On the June night of Dolphy’s passing, the composer is in New York, holding forth about the size of space. An audience has gathered to hear him speak. Perhaps they recognize him, but more likely they only think they do. He is wide as a boxcar and not a little frightening, this giant of a man with a scowl across his lips. He ashes his cigar into an up-turned linen cap. Bigger than a bass clarinet, he says, but the people are unimpressed. In their mortifying ignorance, he realizes, they can’t picture that instrument. Nor can they hear it. Bigger than the sea, the composer offers, and though the image strikes him as too simple, they begin to smile, these well-mannered folks who never speak ill of others and do not abuse their loved ones and are far too polite to be interesting. They’ll never survive July, he thinks; it’s a miracle they’ve made it this far. Bigger than history, he says, expecting them to get it this time, but they’re silent, an unthinking silence; and some have wandered off by now, so he leans forward to rest his head on the bar, and then, looking down, draws a circle on the sawdust-covered floor with the toe of his leather shoe. It’s useless. There is nothing more terrifying than loneliness. He thinks: if I could jump inside this circle and vanish, I would. No one is listening now: space is the size of the sound I’d like to create. There aren’t enough musicians in all of New York to play it. Or enough paper to write down the score, or a hall big enough to withstand the noise. He’s really humming now.
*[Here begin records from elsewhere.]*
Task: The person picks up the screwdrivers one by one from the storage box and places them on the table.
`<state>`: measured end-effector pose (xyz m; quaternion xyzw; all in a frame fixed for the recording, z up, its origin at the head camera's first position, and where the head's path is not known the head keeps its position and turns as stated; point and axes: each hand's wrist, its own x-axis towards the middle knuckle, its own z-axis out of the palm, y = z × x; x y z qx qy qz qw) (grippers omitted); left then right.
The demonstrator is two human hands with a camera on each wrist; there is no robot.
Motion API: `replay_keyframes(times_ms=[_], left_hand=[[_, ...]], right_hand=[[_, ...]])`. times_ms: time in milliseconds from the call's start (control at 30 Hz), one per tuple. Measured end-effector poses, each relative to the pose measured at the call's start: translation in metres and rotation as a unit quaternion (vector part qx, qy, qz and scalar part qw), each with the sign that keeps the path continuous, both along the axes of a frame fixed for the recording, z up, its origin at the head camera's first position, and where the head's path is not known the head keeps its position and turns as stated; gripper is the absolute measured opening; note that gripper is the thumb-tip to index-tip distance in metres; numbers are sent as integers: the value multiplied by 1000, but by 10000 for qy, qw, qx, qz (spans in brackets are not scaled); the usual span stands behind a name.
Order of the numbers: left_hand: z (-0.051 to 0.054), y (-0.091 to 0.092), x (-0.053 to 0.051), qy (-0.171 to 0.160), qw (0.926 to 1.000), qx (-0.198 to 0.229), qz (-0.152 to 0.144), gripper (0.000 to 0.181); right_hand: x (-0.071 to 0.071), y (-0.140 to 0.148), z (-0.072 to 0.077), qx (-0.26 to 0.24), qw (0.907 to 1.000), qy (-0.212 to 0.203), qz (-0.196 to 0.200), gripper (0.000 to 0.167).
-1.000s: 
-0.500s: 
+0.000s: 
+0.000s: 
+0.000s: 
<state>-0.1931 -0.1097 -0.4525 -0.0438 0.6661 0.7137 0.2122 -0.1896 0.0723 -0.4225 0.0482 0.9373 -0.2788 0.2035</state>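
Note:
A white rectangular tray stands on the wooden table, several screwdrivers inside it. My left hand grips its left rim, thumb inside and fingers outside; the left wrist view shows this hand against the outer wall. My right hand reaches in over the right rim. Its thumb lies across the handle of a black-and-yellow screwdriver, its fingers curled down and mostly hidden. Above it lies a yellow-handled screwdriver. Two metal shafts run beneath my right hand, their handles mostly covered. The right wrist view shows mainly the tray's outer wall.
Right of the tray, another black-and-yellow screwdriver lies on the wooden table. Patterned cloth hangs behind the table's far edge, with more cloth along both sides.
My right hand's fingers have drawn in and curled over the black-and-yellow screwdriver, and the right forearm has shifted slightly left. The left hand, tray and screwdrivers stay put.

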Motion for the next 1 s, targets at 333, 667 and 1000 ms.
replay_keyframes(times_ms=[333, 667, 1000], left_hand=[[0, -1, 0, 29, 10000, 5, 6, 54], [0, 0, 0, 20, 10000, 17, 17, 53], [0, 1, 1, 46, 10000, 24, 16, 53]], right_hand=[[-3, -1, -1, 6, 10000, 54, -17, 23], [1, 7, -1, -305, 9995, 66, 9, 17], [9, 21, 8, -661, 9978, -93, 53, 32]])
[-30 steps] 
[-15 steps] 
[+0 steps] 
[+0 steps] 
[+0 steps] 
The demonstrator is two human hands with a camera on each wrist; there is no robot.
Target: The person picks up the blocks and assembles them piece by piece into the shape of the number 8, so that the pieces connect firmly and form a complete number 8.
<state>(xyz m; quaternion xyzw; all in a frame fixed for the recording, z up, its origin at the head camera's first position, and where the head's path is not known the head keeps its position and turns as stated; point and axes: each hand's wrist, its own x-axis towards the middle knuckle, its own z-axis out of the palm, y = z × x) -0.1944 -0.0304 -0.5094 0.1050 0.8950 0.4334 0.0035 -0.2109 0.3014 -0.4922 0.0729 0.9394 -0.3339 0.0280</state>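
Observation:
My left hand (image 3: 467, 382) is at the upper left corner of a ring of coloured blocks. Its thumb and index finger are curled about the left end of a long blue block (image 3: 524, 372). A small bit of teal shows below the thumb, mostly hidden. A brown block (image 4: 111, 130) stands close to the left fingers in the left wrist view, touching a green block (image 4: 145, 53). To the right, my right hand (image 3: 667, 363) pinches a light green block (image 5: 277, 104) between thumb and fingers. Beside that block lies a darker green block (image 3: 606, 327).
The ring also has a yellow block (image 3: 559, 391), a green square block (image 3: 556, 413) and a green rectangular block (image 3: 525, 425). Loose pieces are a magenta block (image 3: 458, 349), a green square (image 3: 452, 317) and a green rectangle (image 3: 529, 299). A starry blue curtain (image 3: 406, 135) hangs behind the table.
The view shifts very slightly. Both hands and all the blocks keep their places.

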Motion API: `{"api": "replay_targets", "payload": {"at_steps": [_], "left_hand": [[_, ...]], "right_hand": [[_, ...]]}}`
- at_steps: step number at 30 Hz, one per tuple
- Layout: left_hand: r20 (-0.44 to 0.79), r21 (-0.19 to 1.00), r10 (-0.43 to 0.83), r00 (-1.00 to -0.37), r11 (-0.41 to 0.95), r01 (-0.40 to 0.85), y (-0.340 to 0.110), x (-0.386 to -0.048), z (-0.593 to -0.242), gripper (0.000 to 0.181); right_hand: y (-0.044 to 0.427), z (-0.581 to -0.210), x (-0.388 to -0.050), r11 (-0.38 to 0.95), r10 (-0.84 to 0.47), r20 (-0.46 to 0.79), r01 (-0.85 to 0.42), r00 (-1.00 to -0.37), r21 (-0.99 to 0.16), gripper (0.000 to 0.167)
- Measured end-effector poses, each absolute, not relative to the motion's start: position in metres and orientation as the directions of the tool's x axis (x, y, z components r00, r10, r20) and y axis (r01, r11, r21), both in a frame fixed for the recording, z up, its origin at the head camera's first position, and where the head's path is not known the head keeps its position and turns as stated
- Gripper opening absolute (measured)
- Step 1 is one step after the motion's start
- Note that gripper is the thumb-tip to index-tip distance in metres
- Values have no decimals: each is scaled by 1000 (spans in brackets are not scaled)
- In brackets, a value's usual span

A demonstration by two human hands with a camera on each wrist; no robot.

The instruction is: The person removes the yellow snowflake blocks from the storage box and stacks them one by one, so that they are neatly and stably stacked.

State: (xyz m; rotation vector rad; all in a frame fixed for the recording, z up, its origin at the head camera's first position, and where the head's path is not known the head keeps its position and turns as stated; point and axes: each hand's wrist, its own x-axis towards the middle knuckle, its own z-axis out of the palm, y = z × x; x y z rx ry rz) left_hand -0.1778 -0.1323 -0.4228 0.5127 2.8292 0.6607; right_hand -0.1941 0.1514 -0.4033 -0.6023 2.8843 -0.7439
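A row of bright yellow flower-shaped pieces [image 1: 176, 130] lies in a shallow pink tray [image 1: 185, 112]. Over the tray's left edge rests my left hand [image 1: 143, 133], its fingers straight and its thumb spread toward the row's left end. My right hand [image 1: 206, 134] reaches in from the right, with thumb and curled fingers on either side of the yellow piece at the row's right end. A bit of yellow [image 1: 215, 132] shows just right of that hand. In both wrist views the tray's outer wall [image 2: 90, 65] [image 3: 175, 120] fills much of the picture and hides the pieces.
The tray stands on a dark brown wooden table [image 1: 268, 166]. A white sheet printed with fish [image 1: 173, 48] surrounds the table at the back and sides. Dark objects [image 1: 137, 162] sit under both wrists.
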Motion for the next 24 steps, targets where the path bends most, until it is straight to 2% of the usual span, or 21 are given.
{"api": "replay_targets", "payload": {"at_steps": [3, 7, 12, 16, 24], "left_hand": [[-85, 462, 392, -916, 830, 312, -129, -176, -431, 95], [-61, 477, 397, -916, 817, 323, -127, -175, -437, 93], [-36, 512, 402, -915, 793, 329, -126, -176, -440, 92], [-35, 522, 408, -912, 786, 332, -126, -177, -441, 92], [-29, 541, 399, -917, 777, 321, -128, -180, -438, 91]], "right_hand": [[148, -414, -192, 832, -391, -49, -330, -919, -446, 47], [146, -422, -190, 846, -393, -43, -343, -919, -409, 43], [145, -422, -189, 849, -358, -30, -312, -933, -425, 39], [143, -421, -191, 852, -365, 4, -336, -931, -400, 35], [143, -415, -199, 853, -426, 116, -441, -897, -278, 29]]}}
And that is why I fully support the race to the moon, he says, to scattered nods from those who remain, a handful of drunks and lonely hearts. Men talking to themselves. Women willing to be seduced. If only the government could understand the necessity of sending a composer into space. With, at minimum, a five piece band. He sighs. Or an octet—he says, his voice lower now, I’ve heard eight is a lucky number in China, and who could argue with more brass, more wind, more rhythm. Everyone has gone now—so much the better. They have tired of him, and the feeling is mutual. He never saw their faces. They stared at him all night, and never saw his either.

The following afternoon, he will wake to the news. The phone rings: Dolphy, dead in Berlin, a voice will say, but the composer hangs up, willing himself to disbelieve, to sleep again.


Ted fell ill in Rouen (bad cheese). Dannie was arrested in Stuttgart (marijuana). These things happen on tour. Dolphy, a diabetic, will be mistaken for a junkie, and die in a jail cell, only hours after a show.

It’s normal.

In Munich, the composer himself broke a photographer’s jaw. The police arrived, as they inevitably do, but faced with their questions, the composer said nothing, only sat stolidly smoking his pipe and refusing to speak. It wasn’t a matter of language: their English was correct, if oddly pronounced; it was something in their affect. At their core, they didn’t really want answers. Aren’t you going to say anything, the policemen pleaded, but he would not. So they left, ignoring the protests of the injured photographer, promising vaguely to be there after the show, and drag him by force before a judge. The composer had never seen cops so pliant, so uneasy with their own authority. They wouldn’t last a day in New York. The set ran extra long that night, and the police did not return.

But the photographer never left. The show was over, and he sat on a stool by the dressing room door, still looking dizzy hours later, his camera balanced precariously in his lap. His name was Ulrich. Someone had taken pity and given him a drink. He held an icy glass to his jaw and raised his head in time to see the composer rush by, muttering.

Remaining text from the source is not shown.